Many web frameworks have ways to mitigate this using preloading (or eager loading). The idea is that you load all of your data in as few queries as possible before looping over it.
There are two common approaches to solving this:
- Use a
join
- Use a second query
Using a join
A join enables a query to include data from another relation.
- Single query — A join can pull data from many different tables all in a single query
- It’s necessary to manage the column names — the columns of the related tables must be renamed to avoid conflicts with the original table. After fetching the data you must then map everything back to how you expect it.
- Duplicate data — If many of your results are related to the same object, then you'll duplicate that objects data many times in your result
- All tables used must be on same database
Using a second query
In this approach you take the ids you recieved from the initial query, and use
another query using the where id in (a,b,c...)
syntax.
- Multiple queries — Each relation you want to include requires a new query. Instead of
n+1
queries, there arek
queries, wherek
is the number of relations. (Generally much smaller than the number of rows) - No duplication
- General purpose — You can preload objects even if you've recieved a list of ids form someplace other than the database where you're querying from
More preloading strategies
The two approaches above will get you through the majority of preloading you'll need to do. In the rest of this post I'll cover some techniques I've used for handling more complex requirements.
Composite types
When selecting fields for a result PostgreSQL expects a single value where you might want to return multiple values. The most common example is something retrurned from a select query:
select a from SomeTable
If you want to replace a
with a subquery that returns multiple rows you'll
see this error:
ERROR: more than one row returned by a subquery used as an expression
We can use a composite type in order to return many values in the place of
one. The most primitive composite type is the result
type created by the
row
constructor (or with plain ()
):
select id, row(1, now(), 'hello', NULL, name) from SomeTable
The result
type is convenient for when queries need to pass composite values
to one another, but not ideal when returning data to your host language.
When implementing my own PostgreSQL client, pgmoon, I realized that
the server did not return all the sub-types when returning a result
value.
The client would have to parse a string to get the contained values. For this
reason I decided to focus on the json
composite type instead, since the JSON
format is well defined and parsers are fast and ubiquitous. If the PostgreSQL
client you're using doesn’t already parse the JSON result, then it would be
trivial to handle it in your language of choice.

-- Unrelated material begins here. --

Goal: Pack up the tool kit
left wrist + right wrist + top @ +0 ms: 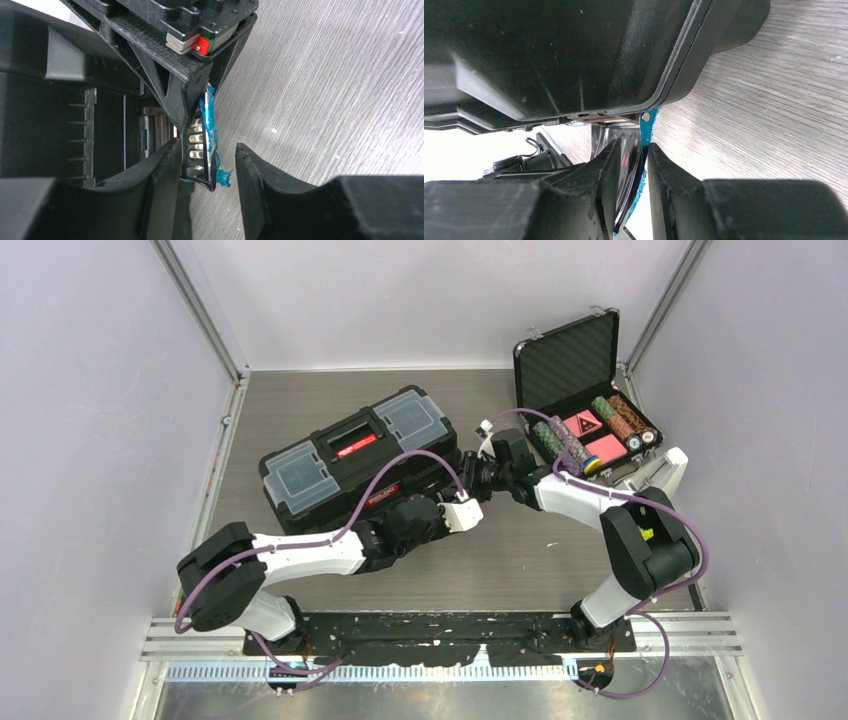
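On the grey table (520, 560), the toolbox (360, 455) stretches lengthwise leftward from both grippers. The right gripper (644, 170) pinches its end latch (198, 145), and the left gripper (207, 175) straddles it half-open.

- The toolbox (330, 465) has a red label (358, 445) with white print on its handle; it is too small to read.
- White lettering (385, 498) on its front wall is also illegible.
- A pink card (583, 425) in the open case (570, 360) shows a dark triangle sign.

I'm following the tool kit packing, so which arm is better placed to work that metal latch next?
Probably the right. The right gripper is shut on the latch under the toolbox edge. The left gripper only straddles it, jaws apart, with one finger clear.
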### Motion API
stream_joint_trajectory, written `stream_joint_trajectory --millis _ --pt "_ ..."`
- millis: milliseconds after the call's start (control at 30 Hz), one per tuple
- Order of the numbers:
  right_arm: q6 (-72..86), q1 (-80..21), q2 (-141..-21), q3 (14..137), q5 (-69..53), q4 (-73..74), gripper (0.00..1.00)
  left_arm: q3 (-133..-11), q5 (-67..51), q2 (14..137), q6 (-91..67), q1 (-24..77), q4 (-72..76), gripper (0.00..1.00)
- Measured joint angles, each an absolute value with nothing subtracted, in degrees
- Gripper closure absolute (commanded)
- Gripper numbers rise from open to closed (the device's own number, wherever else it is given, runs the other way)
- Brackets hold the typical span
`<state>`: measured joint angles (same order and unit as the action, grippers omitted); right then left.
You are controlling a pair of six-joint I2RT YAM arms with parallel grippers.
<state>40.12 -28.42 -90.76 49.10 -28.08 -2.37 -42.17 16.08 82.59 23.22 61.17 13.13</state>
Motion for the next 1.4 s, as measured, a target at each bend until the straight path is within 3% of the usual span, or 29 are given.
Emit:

You can read more about composite types in the PostgreSQL documentation.
Using JSON as a join alternative
PostgreSQL 9.2 added the row_to_json
function, which lets you
transform a row to a JSON object.
Modern PostgreSQL clients are aware of the JSON type and will automatically deserialize them when loading the results of the query into your host language.
Consider the following tables: Posts
and Users
. Each post has a user_id
column that acts as a foreign key to the users table. Given a query to select a
collection of posts, we'd like to also preload the users.
You could write the query like this:
select *,
(select row_to_json(Users) from Users where Users.id = user_id) as user
from posts order by id desc limit 20
This will get all the columns from the Posts
table, along with all the
columns from the Users
table namespaced inside the JSON object called user
:
id, user_id, title, user
1, 12, "My first post", {"id": 12, "username": "leafo"}
1, 14, "Another thing", {"id": 14, "username": "lee"}
Selecting a subset of columns
If you need to select only a few columns from the associated object then you'll need to modify the query a bit. The easiest way is to use an additional subquery to create a new anonymous row type with names on each field:
select *,
(select row_to_json(t) from (select user.name, user.id
from Users
where Users.id = user_id
) as t)
from posts order by id desc limit 20
You might be tempted to use a result type, but there is no way to give names to the columns so you'll be stuck with autogenerated names that aren’t descriptive
Getting a subset of a one to many relationship
Consider the following tables: Collections
and CollectionItems
. Each
collection item has a column, collection_id
, which serves as a foreign key
pointing back to the collection it’s in, along with a added_at
column holding
the date when the item was added. Each collection has many collection items in
it. Sometimes there can be thousands of items.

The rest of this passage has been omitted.